Targeting real harassment

Good workplace harassment policies are important but so is differentiating harassment from less-serious workplace disputes

By Jeffrey R. Smith 

Harassment can be the scourge of the workplace if it’s allowed to fester, so employers are wise to keep on top of situations that could lead to potential harassment complaints. Efforts can include clear policies that define what constitutes harassment along with procedures in place for employees to file a complaint and the potential consequences for harassers. Failure to do so can result in not only a poisoned work environment for employees, but also legal trouble through human rights complaints. 

But employers should also make clear that while harassment won’t be tolerated, neither will attempts to abuse the policies and procedures that are there. While employees should feel safe in bringing potential harassment to their employer’s attention, they should also know that they should legitimately believe they’ve been harassed. Simple disputes or unreasonable interpretations of behaviour are not instances of harassment and can bog down the system if entertained too much. 

One example of how a harassment claim took things a bit too far took place at a Saskatchewan corrections centre. The incident in question happened as corrections officers at the institution decided to walk off the job in an illegal strike, leaving a skeleton staff of management for the entire institution. After discovering the officers’ plans, the director of the facility encountered a small group of corrections officers as they were about to walk off the job. He made the shape of a gun with his hand and made a comment that he had a bullet in the chamber for each of them. 
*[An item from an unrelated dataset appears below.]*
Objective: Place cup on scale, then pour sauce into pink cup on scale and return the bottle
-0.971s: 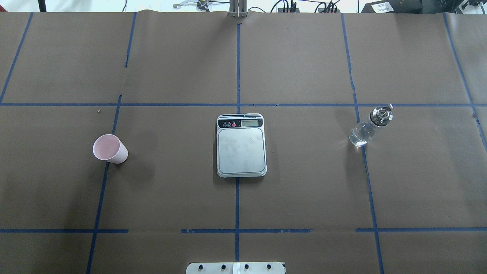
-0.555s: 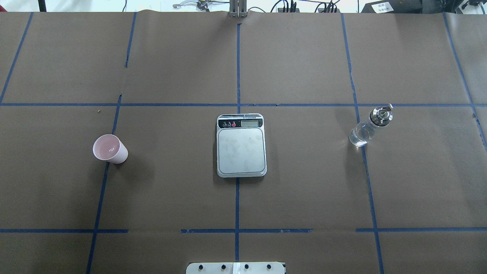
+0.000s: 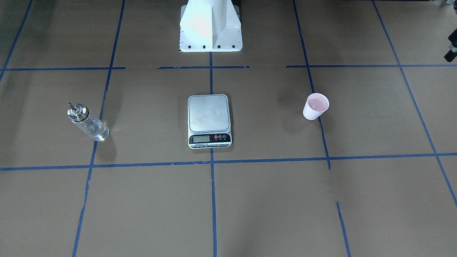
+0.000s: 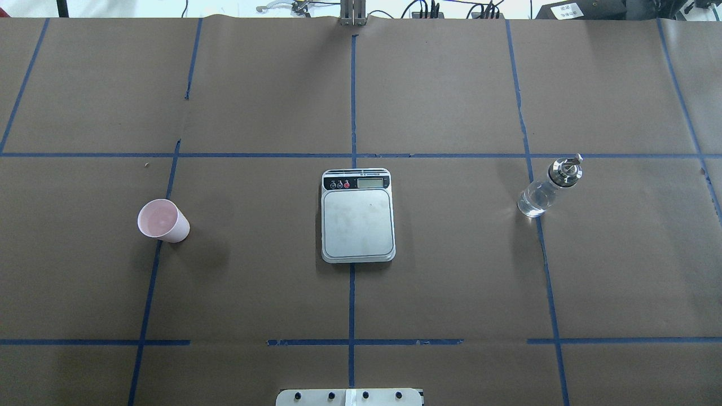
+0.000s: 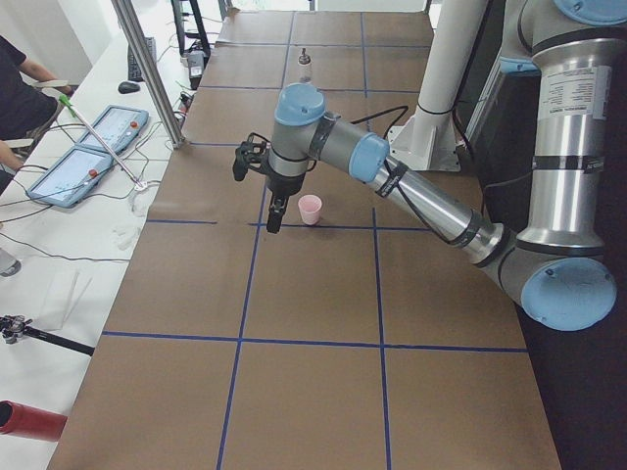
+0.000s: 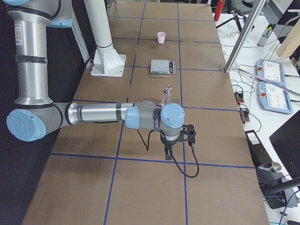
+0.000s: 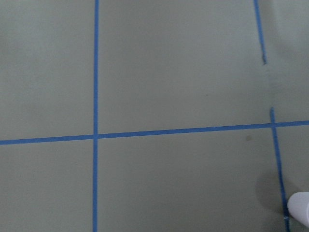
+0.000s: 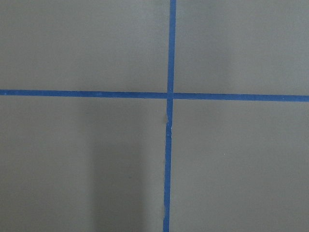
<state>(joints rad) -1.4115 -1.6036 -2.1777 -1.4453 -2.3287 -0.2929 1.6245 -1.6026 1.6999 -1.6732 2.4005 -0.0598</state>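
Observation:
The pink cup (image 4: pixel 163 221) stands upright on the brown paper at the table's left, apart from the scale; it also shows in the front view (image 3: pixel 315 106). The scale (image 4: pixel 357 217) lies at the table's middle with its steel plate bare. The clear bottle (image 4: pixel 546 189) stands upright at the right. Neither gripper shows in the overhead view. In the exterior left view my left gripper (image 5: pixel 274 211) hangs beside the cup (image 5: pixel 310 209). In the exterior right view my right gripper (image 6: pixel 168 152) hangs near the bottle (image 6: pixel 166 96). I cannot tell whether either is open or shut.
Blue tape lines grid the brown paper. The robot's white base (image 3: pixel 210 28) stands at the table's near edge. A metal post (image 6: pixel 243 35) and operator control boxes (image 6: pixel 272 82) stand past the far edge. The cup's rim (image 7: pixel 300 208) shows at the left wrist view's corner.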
Most of the corrections officers who heard the comment and saw the gesture took it to mean their jobs might be in jeopardy if they proceeded with the illegal strike. However, one of them took it as a threat of physical harm. When the officers agreed to go back to work a few days later, this officer brought up the incident in a meeting and the director apologized if he offended anyone, encouraging an environment of reconciliation and moving on. 

The officer seemed to accept the apology but reported the incident to police. He also filed a complaint and the employer hired an independent investigator. Both the employer’s investigation and the police determined that the director made the comment and gesture, but a reasonable person wouldn’t interpret it as a threat of physical harm. 

So the officer filed a grievance but an arbitrator reached the same conclusion, finding that no-one else perceived the director’s conduct as threatening and it was clear in the circumstances of the impending illegal strike that the director was just disappointed and frustrated with how things were going. 

The arbitrator also noted that the complaining officer had indicated he was feeling pressured by his union to participate in the illegal strike and the director’s comment probably triggered an already-existing sense of being threatened. Given the attempts at reconciliation, the director’s apology, and the fact no-one else felt threatened, the arbitrator chalked the incident up as differences that could be settled without relying on formal processes for more serious instances of harassment — pointing out that not all examples of unwelcome actions or comments are serious enough to qualify as harassment. See Alberta and AUPE (Borrelli), Re, 2016 CarswellAlta 610 (Alta. Arb.). 

Workplace harassment needs to be taken seriously and employers should do as much as reasonably possible to eliminate it in their workplaces. However, how far should these efforts have to go? Should every complaint or dispute be treated as potential harassment? Perhaps a best practice would be to put in force alongside a clear anti-harassment policy a clear dispute resolution policy that can help employees distinguish between a dispute between two people who just don’t get along and a more serious charge of unwelcome, vexatious and inappropriate behaviour that constitutes harassment. 

Harassment can be a serious problem in a workplace, but so can frivolous accusations that escalate a normal dispute into something worse.